At present, the synthesis of tazobactam mainly comprises three synthetic routes according to different used starting materials, wherein sulbactam, penicillin G potassium salt and 6-aminopenicillanic acid (6-APA) are respectively used as the starting materials. The sulbactam is taken as a starting material, and the sulbactam has the two defects of high raw material price and low reaction yield, and cannot be used for actual production; penicillin G potassium salt is used as a starting material, and the reaction yield is slightly inferior due to the fact that the material source is not as wide as 6-APA, so that the route is also mainly used for theoretical research; the research of synthesizing tazobactam by using 6-APA as a starting material is the most active, and the method is also an industrial synthesis route adopted at home and abroad.
The detection method for the intermediate product generated in the tazobactam synthesis process is not published by the current detection standard at home and abroad, the target is mainly placed in the use condition of finished product clinical medical treatment due to the difference of the cultural development degree at home and abroad, and the reports of the related detection method for the intermediate product are few.
Because no good and effective detection means exist at present, the establishment of a method for detecting the content of intermediate product tazobactam diphenylmethyl ester generated when 6-APA is used as a starting material for synthesizing tazobactam is very important.
Disclosure of Invention
Aiming at the defects of the prior art, the invention aims to provide a high-efficiency liquid phase analysis method of tazobactam diphenylmethyl ester serving as a tazobactam intermediate product, which is simple and quick to operate, good in reproducibility and accurate and reliable in data.
The invention relates to a high performance liquid chromatography analysis method of tazobactam diphenylmethyl ester as a tazobactam intermediate product, which comprises the following high performance liquid chromatography conditions:
a chromatographic column: a C18 chromatography column;
mobile phase: acetonitrile-potassium dihydrogen phosphate buffer solution;
flow rate: 0.8-1.3 ml/min;
column temperature: 25-35 ℃;
detector wavelength: 225-235 nm;
sample introduction volume: 20 uL;
and (3) an elution mode: isocratic elution.
The volume ratio of the acetonitrile to the potassium dihydrogen phosphate buffer solution is 50-55: 45-50, and the pH value of the mobile phase is 3.5-4.5.
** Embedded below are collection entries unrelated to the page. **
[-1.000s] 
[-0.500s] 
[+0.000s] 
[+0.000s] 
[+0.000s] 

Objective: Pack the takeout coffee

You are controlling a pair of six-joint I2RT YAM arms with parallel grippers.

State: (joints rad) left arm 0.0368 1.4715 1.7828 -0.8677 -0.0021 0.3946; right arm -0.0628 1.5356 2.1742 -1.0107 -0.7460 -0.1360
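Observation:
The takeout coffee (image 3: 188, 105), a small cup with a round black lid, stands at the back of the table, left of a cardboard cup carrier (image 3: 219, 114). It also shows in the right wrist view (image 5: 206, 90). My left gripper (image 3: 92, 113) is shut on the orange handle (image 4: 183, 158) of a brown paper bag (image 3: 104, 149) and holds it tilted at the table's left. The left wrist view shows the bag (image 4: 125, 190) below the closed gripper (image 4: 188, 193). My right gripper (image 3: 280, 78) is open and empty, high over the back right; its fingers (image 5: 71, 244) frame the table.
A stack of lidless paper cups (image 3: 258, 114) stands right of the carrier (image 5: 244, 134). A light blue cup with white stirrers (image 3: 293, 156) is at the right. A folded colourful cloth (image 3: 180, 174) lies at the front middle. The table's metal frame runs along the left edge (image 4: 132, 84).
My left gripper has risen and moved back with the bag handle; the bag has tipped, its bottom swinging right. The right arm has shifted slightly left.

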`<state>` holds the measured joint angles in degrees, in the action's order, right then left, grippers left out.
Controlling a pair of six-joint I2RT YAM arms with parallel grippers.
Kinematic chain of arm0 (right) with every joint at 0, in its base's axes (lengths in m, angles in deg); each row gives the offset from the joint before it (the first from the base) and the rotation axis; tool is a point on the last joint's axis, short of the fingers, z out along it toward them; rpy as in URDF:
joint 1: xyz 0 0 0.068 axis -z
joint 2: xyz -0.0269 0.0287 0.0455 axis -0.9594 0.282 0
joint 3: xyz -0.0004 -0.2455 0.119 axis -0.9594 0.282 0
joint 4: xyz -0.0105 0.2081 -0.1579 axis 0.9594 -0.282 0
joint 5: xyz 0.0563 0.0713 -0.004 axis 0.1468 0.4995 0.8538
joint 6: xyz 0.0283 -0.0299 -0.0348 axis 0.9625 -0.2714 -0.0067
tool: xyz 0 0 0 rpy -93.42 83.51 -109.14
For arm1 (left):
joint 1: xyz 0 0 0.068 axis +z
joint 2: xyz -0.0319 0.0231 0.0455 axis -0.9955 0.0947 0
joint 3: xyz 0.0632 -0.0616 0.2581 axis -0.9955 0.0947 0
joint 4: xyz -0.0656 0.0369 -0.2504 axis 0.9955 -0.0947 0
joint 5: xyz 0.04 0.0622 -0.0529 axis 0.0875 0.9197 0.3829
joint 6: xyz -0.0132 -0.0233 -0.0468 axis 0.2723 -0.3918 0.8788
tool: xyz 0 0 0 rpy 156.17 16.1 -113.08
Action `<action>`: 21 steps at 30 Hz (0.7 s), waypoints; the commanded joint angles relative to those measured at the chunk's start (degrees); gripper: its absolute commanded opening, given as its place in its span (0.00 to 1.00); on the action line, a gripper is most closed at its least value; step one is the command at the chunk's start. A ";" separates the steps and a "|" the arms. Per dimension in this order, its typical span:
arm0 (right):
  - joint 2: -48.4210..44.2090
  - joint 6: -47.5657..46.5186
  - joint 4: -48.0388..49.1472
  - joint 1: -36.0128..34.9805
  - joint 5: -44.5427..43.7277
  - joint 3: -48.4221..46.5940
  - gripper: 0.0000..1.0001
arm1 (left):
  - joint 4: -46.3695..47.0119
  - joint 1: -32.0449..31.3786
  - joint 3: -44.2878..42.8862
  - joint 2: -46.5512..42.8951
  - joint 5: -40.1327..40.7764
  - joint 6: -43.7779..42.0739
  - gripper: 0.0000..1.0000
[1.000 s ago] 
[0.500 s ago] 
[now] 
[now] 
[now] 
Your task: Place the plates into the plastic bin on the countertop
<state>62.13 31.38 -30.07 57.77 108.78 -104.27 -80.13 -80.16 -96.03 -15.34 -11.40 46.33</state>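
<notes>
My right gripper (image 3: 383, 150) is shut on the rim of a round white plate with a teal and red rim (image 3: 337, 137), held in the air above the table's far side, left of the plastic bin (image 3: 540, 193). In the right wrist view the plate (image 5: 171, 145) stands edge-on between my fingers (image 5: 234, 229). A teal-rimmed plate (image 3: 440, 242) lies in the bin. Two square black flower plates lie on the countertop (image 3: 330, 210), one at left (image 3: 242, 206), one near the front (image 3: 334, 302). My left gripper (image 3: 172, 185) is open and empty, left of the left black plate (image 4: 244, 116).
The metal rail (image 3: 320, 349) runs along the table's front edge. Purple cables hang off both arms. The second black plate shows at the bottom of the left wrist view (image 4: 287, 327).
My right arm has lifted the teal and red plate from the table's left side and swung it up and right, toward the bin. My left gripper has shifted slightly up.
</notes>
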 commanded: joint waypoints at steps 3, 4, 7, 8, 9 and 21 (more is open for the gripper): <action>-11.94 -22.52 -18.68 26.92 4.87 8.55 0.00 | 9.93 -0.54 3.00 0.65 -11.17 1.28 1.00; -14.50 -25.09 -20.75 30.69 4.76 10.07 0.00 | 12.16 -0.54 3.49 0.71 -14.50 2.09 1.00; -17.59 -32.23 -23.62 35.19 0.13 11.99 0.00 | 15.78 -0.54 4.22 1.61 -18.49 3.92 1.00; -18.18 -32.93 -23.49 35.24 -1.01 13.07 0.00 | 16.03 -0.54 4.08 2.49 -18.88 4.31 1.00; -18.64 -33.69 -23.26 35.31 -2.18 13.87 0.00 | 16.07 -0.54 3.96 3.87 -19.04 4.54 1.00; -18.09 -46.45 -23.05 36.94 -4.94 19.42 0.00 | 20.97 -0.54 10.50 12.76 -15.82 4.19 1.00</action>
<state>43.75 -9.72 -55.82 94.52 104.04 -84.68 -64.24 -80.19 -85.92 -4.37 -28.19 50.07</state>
Preferably, the chromatographic conditions are:
the specification of the C18 chromatographic column is 250 multiplied by 4.6mm, 5 mu m;
mobile phase: acetonitrile-potassium dihydrogen phosphate buffer solution, wherein the volume ratio of the acetonitrile to the potassium dihydrogen phosphate buffer solution is 55:45, and the pH value of a mobile phase is 4;
detector wavelength: 230 nm;
flow rate: 1.0 ml/min;
column temperature: at 30 ℃.
The high performance liquid phase analysis method of tazobactam diphenylmethyl ester as tazobactam intermediate product includes the following steps:
(1) respectively preparing a control sample solution and a test sample solution of tazobactam diphenylmethyl ester;
(2) making a standard curve;
(3) and (4) analyzing and determining the content of the test sample by using high performance liquid chromatography.
The content of tazobactam diphenylmethyl ester has a good linear relation within the concentration range of 0.2-1.0 mg/ml, the correlation coefficient is above 0.999, standard correction is carried out by adopting a method of blank matrix matching with standard solution, the average recovery rate of tazobactam diphenylmethyl ester is above 90%, and the relative standard deviation is less than 2.0%. The method is suitable for measuring the content of tazobactam diphenylmethyl ester serving as a tazobactam intermediate product.
Compared with the prior art, the invention has the following advantages:
(1) the detection method is simple and convenient to operate, and has good chromatographic peak shape, accurate and reliable data and good reproducibility;
(2) the content of tazobactam diphenylmethyl ester can be accurately measured, and the reaction process is monitored, so that the reaction time is reasonably controlled, and a reference is provided for the synthesis of tazobactam diphenylmethyl ester.
Drawings
FIG. 1 is a high performance liquid chromatogram of the test article of example 1;
FIG. 2 is a standard curve of the concentration-peak area of tazobactam benzhydryl ester of the present invention;
FIG. 3 is a high performance liquid chromatogram of the test article of example 2;
FIG. 4 is a high performance liquid chromatogram of the sample of example 3.
Detailed Description
The present invention will be further described with reference to the following examples.
Example 1
1. The main chromatographic conditions were:
the column size was C18 (250X 4.6mm, 5 μm); the column temperature was 25 ℃; the detection wavelength is 230 nm; the mobile phase is acetonitrile-potassium dihydrogen phosphate buffer solution (volume ratio is 55:45, pH is 4); the flow rate is 1.0 ml/min; the sample amount is 20 mul; the elution time was 15 min.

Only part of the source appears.